Students and a few faculty members attended the meeting in order to acknowledge the main theme being discussed during the meeting, Religion and Ethics.

However, the main subject of discussion was Creation Care.

Rehfeld defines the concept by stating “Creation Care is an environmental movement among some Evangelicals to teach others within the community about the scriptural and theological reasons to care for Creation.”

Valdez stated the reason for his befuddlement is the recent Evangelical involvement in order to preserve the environment and its resources.

Valdez explained “It took all these decades for these individuals to take part in something they should have been doing before these decades passed. As a species through time we evolve, the individual, his process of thinking is stopped due to the problem of religion because they become conformists to the belief that there is a deity that is in control of everything, when in reality, we are in charge.”

During the meeting, Rehfeld discussed the factors that have contributed to Evangelists not acting sooner in regard to environmental preservation.

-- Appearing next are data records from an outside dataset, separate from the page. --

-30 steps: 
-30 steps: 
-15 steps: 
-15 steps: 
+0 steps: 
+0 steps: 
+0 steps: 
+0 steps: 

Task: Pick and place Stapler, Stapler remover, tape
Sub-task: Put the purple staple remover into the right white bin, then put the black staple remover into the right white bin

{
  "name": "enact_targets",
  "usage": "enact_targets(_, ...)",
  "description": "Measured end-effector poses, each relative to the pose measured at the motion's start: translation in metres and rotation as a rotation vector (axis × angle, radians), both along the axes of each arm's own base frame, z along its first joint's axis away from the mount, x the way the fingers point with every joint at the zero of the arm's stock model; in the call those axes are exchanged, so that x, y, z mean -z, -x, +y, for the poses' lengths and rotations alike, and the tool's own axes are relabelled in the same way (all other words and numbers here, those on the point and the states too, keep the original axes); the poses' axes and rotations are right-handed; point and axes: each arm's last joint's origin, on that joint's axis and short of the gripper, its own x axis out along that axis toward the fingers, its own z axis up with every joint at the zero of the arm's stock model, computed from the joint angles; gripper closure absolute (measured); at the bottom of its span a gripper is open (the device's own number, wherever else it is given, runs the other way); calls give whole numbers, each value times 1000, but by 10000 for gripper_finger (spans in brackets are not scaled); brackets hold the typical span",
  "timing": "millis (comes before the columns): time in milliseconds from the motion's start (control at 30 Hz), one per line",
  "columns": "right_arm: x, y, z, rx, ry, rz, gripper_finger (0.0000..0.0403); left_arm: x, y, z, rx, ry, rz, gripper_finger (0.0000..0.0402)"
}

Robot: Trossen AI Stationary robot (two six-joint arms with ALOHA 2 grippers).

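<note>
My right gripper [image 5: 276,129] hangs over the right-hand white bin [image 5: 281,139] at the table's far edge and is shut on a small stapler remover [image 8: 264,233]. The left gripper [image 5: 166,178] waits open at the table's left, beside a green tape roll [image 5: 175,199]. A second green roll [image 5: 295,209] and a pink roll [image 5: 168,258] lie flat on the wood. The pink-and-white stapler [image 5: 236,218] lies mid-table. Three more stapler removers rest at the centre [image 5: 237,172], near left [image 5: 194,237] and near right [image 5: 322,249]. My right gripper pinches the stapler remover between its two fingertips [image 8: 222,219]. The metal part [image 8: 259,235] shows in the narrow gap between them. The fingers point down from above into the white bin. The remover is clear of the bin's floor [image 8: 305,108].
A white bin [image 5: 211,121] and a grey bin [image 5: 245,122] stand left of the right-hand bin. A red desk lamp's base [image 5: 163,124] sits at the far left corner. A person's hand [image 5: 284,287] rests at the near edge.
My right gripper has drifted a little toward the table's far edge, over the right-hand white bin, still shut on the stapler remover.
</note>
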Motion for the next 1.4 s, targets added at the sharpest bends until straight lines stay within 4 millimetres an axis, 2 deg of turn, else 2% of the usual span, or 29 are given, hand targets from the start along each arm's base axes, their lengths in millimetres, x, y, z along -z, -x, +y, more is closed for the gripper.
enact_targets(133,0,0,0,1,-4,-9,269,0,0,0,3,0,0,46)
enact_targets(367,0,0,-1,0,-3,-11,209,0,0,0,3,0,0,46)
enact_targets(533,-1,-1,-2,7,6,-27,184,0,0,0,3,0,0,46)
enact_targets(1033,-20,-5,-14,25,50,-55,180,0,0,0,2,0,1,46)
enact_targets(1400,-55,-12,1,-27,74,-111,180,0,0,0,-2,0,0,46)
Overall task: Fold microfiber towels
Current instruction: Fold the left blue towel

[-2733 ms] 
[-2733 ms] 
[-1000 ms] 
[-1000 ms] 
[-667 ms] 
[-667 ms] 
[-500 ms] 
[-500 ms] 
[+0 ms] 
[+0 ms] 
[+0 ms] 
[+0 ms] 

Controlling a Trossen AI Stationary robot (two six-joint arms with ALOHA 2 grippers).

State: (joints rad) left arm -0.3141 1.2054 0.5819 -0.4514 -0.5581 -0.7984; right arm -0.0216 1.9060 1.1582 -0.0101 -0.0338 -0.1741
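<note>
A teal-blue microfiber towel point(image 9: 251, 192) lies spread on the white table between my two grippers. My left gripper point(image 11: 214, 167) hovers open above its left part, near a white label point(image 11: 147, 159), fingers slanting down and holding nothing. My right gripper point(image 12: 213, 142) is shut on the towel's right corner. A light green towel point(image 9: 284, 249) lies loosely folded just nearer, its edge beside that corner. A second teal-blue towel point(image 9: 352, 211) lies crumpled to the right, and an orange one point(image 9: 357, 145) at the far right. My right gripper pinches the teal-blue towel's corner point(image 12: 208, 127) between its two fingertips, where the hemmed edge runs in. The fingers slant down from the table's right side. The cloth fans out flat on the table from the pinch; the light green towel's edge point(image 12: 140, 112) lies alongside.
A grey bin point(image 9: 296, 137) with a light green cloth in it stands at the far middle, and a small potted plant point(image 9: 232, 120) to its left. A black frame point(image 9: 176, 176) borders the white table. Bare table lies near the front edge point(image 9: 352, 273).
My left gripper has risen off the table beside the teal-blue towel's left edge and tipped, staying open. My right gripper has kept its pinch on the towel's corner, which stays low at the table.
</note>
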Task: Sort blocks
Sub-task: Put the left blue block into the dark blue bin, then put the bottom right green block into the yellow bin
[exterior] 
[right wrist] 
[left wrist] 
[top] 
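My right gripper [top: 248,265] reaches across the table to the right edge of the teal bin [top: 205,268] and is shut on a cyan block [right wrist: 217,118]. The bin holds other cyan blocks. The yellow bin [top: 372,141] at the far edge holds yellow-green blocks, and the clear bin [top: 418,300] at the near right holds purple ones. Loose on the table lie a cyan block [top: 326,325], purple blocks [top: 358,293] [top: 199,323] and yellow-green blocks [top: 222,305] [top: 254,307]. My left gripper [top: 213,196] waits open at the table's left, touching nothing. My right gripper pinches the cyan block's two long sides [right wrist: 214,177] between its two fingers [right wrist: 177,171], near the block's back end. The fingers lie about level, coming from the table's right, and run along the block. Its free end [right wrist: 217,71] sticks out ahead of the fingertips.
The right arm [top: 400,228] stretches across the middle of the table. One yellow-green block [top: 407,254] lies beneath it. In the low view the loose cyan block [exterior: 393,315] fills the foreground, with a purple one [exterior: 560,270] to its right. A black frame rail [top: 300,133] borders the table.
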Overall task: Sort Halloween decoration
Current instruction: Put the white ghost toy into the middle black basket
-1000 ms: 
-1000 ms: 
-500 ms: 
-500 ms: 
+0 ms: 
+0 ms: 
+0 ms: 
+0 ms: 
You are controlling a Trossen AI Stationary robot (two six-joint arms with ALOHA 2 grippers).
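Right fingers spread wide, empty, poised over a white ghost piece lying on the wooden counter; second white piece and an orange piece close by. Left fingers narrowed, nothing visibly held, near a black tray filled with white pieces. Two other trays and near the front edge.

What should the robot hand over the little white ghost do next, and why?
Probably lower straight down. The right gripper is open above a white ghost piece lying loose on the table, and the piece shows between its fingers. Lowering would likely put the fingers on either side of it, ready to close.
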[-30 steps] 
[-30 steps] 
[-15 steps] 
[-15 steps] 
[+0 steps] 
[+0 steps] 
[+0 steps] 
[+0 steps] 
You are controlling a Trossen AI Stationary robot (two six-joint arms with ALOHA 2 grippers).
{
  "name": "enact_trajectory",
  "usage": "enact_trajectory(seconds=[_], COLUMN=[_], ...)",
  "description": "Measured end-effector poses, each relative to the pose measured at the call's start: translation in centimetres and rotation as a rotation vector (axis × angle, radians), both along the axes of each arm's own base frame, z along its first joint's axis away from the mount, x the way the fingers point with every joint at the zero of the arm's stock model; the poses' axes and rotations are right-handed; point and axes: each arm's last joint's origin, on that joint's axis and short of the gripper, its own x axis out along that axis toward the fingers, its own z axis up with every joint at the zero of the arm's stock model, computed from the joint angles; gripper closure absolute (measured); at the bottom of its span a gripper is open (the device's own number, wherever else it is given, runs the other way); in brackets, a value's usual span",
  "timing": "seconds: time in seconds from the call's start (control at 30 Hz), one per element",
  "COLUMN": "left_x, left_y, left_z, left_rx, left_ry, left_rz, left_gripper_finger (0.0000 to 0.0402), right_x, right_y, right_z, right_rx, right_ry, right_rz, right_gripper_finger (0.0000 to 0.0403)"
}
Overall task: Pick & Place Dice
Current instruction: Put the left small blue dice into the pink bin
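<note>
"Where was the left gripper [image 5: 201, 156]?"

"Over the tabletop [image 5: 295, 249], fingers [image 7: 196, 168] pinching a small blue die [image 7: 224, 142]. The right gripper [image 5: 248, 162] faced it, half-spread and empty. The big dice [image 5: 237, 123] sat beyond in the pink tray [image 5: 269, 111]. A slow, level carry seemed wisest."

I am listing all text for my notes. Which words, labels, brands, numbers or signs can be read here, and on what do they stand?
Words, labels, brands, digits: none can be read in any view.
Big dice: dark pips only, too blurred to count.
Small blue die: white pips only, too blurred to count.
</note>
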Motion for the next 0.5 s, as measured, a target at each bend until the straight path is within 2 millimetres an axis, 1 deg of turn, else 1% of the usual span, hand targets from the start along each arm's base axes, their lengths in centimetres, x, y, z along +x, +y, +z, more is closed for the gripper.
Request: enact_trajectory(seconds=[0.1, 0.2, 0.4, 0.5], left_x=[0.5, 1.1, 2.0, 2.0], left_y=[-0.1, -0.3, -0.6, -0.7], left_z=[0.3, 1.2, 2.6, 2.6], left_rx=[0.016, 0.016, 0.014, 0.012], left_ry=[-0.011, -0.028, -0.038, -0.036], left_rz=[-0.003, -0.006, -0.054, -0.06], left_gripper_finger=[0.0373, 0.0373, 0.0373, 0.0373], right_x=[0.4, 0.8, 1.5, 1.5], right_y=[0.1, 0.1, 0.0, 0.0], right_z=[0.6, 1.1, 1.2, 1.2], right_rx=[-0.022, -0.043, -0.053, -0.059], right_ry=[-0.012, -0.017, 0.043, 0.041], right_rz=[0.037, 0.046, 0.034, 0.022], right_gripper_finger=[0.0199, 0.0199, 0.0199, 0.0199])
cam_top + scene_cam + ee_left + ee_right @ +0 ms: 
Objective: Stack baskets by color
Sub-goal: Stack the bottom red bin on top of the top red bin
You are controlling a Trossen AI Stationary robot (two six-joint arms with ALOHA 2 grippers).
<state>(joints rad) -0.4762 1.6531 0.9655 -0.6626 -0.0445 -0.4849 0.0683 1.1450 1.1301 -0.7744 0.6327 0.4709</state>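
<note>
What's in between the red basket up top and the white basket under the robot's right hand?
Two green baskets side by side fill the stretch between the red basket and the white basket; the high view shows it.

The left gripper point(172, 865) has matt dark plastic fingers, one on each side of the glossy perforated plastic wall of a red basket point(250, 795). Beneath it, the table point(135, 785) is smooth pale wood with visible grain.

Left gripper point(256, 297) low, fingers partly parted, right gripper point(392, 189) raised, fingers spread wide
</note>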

These factors being dualism, “God’s plan”, and Hierarchy of Importance

Rehfeld acknowledged that religion has been immature and ignorant at times in consideration to certain matters pertaining to science, “I’d say that science cleans out pseudo religious traditions…Pseudo-religious traditions are immature sciences and modern sciences definitely displace them.”

Despite Valdez’s clearly derisive standpoint in regard to religious ideals, he commended Rehfeld on his execution of the presentation.

Valdez stated, “He was honest, he literally explained without illiteracy of the subject. He even put himself as an example to make the listener and viewer understand about Evangelism. He made the individual understood the pros and cons of religion in society.”

Rehfeld ensured that any questions or concerns that arose during the meeting were addressed and answered.

However, majority of the audience absorbed the discussion silently while a small portion of attendees interacted and voiced their opinion and provided an input on the matter of religion.

Religion and Ethics being one of the many topics that be discussed in upcoming Philosophy Club meetings that occur every Tuesday.

As Professor Rehfeld quoted, “‘Philosophy is the handmaiden of theology.'”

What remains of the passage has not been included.